Each line below from the one containing "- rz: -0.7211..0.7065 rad" through the one containing "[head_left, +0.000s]" is to be given again exactly, and no line outside that span.

[[ Records provided open ]]

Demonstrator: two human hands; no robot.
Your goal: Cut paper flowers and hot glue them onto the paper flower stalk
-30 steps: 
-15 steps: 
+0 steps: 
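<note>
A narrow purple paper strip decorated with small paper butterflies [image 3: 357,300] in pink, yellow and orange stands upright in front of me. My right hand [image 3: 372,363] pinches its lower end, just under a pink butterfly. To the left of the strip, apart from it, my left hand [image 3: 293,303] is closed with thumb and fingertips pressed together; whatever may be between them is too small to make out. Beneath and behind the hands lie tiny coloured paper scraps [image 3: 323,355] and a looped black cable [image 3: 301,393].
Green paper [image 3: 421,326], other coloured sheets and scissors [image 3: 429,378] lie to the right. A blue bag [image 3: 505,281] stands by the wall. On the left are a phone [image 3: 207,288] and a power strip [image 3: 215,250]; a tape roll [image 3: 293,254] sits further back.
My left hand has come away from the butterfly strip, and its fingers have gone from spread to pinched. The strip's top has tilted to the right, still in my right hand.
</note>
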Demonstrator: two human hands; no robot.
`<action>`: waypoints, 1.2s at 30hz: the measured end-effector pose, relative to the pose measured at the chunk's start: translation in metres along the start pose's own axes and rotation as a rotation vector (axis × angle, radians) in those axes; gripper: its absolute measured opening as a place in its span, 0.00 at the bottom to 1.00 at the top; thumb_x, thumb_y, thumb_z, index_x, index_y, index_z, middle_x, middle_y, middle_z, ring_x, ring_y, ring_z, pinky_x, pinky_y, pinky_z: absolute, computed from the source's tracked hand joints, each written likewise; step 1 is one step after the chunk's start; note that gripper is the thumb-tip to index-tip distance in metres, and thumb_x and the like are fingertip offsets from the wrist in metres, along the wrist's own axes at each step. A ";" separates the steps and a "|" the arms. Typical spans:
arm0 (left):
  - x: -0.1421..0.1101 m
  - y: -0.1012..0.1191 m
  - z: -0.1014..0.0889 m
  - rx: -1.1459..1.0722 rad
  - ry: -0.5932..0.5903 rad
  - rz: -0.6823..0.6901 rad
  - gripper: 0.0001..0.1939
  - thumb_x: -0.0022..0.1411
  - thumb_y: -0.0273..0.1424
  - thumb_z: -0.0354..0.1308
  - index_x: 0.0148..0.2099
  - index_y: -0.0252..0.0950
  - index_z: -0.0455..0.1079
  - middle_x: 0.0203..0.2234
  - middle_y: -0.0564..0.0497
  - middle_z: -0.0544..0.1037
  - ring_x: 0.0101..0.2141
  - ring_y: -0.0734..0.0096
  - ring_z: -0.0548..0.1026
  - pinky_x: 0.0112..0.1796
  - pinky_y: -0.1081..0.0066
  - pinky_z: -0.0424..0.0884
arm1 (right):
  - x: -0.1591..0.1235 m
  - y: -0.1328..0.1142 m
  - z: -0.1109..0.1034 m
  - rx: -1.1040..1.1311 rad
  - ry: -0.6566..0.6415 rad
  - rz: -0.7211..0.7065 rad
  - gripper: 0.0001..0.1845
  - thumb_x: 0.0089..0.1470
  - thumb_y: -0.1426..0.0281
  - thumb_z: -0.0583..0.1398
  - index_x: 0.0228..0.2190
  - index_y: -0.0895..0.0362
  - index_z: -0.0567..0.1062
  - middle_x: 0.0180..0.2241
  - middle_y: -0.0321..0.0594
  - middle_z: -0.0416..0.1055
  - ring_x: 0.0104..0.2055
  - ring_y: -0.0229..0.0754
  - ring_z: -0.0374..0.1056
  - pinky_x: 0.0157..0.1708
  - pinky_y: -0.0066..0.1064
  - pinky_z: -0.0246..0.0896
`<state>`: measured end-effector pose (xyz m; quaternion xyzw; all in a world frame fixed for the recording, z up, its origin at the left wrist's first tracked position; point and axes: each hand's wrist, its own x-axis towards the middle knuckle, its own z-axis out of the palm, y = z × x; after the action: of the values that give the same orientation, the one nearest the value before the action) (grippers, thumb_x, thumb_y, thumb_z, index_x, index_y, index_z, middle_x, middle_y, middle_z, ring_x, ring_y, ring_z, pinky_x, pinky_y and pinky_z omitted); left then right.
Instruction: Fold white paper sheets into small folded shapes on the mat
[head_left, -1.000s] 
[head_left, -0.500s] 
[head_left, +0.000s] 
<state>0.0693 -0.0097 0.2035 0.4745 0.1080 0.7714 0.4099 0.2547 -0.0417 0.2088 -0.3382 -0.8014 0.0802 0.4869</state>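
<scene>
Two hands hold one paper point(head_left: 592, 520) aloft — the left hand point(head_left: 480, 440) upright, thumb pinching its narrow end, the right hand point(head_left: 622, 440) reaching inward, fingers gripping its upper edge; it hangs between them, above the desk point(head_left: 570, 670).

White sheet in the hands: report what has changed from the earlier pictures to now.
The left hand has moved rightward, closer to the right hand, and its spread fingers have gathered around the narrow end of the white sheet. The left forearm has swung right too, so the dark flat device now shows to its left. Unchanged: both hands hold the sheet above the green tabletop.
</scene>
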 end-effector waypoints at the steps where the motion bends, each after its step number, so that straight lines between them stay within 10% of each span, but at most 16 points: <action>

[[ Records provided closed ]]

**Result**
  - rz: -0.7211..0.7065 rad
  - gripper: 0.0001..0.1845
  - thumb_x: 0.0089..0.1470
  - thumb_y: -0.1426..0.0281
  - thumb_z: -0.0583..0.1398
  - index_x: 0.0228..0.2190
  - index_y: -0.0895..0.0362
  - index_z: -0.0567..0.1062
  - middle_x: 0.0180..0.2241
  - middle_y: -0.0321..0.0594
  - middle_z: -0.0416..0.1055
  - ring_x: 0.0104..0.2055
  - ring_y: -0.0229..0.0754
  - ring_z: -0.0374..0.1056
  - pinky_x: 0.0157..0.1708
  - pinky_y: -0.0066..0.1064
  - pinky_z: -0.0246..0.0896
`<state>`: measured end-effector pose (xyz m; quaternion xyzw; all in a world frame fixed for the recording, z up, its origin at the left wrist's first tracked position; point and axes: each hand's wrist, its own x-axis towards the middle knuckle, its own z-axis out of the palm, y = z × x; after the action: of the values that give the same orientation, the one nearest the value before the action) (grippers, thumb_x, thumb_y, thumb_z, index_x, index_y, index_z, middle_x, middle_y, middle_z, ring_x, ring_y, ring_z, pinky_x, pinky_y and pinky_z omitted); left then right.
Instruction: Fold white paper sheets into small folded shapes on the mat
[head_left, -1.000s] 
[head_left, -0.500s] 
[head_left, +0.000s] 

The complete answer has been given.